Given data below:

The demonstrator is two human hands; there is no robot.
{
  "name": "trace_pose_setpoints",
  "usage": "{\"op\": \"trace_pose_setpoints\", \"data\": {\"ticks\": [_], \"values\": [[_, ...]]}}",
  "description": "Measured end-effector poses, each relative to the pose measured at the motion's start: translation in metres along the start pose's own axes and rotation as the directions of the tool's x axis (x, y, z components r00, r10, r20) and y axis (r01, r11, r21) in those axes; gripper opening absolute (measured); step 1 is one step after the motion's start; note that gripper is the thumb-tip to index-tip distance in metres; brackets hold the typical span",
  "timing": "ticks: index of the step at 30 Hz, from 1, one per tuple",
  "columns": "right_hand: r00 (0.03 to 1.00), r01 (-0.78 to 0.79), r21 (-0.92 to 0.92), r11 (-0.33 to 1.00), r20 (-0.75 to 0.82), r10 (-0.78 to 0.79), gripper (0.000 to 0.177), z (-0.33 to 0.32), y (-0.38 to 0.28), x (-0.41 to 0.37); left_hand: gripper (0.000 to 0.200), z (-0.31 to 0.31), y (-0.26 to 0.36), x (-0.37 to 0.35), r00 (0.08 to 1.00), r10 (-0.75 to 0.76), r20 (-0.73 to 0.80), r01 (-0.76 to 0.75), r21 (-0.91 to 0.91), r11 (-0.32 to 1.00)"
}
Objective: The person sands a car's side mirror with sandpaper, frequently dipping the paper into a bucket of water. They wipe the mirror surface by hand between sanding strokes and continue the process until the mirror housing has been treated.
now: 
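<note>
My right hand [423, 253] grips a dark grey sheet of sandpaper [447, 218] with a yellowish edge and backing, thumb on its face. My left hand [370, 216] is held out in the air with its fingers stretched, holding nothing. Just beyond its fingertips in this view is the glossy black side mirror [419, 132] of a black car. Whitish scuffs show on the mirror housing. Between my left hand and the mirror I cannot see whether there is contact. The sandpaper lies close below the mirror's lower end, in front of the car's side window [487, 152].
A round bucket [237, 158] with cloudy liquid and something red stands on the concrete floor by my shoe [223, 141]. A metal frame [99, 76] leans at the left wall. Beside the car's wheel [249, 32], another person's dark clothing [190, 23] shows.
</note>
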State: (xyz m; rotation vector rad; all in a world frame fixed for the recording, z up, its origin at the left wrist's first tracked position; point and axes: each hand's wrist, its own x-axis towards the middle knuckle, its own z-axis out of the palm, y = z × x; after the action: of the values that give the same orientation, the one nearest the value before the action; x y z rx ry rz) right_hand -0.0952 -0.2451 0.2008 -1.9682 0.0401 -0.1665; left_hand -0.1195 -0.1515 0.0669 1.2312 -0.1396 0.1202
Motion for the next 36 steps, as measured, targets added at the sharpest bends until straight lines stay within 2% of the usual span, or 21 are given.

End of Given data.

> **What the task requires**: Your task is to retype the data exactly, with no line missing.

> **Response box**:
The demonstrator is two human hands; there is no robot.
{
  "name": "trace_pose_setpoints",
  "usage": "{\"op\": \"trace_pose_setpoints\", \"data\": {\"ticks\": [_], \"values\": [[_, ...]]}}",
  "description": "Measured end-effector poses, each relative to the pose measured at the motion's start: translation in metres along the start pose's own axes and rotation as the directions of the tool's x axis (x, y, z components r00, r10, r20) and y axis (r01, r11, r21) in those axes; gripper opening absolute (measured); step 1 is one step after the motion's start; note that gripper is the thumb-tip to index-tip distance in metres; brackets hold the typical span",
  "timing": "ticks: index of the step at 30 Hz, from 1, one per tuple",
  "columns": "right_hand: r00 (0.03 to 1.00), r01 (-0.78 to 0.79), r21 (-0.92 to 0.92), r11 (-0.33 to 1.00), r20 (-0.75 to 0.82), r10 (-0.78 to 0.79), gripper (0.000 to 0.177), z (-0.33 to 0.32), y (-0.38 to 0.28), x (-0.41 to 0.37); left_hand: gripper (0.000 to 0.200), z (-0.31 to 0.31), y (-0.26 to 0.36), x (-0.37 to 0.35), r00 (0.08 to 1.00), r10 (-0.75 to 0.76), r20 (-0.73 to 0.80), r01 (-0.76 to 0.75), r21 (-0.91 to 0.91), r11 (-0.32 to 1.00)"
}
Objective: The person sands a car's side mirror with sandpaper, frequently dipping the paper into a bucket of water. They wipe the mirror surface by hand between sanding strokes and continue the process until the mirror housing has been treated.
now: 
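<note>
My right hand [423, 253] grips a dark grey sheet of sandpaper [447, 218] with a yellowish edge and backing, thumb on its face. My left hand [370, 216] is held out in the air with its fingers stretched, holding nothing. Just beyond its fingertips in this view is the glossy black side mirror [419, 132] of a black car. Whitish scuffs show on the mirror housing. Between my left hand and the mirror I cannot see whether there is contact. The sandpaper lies close below the mirror's lower end, in front of the car's side window [487, 152].
A round bucket [237, 158] with cloudy liquid and something red stands on the concrete floor by my shoe [223, 141]. A metal frame [99, 76] leans at the left wall. Beside the car's wheel [249, 32], another person's dark clothing [190, 23] shows.
</note>
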State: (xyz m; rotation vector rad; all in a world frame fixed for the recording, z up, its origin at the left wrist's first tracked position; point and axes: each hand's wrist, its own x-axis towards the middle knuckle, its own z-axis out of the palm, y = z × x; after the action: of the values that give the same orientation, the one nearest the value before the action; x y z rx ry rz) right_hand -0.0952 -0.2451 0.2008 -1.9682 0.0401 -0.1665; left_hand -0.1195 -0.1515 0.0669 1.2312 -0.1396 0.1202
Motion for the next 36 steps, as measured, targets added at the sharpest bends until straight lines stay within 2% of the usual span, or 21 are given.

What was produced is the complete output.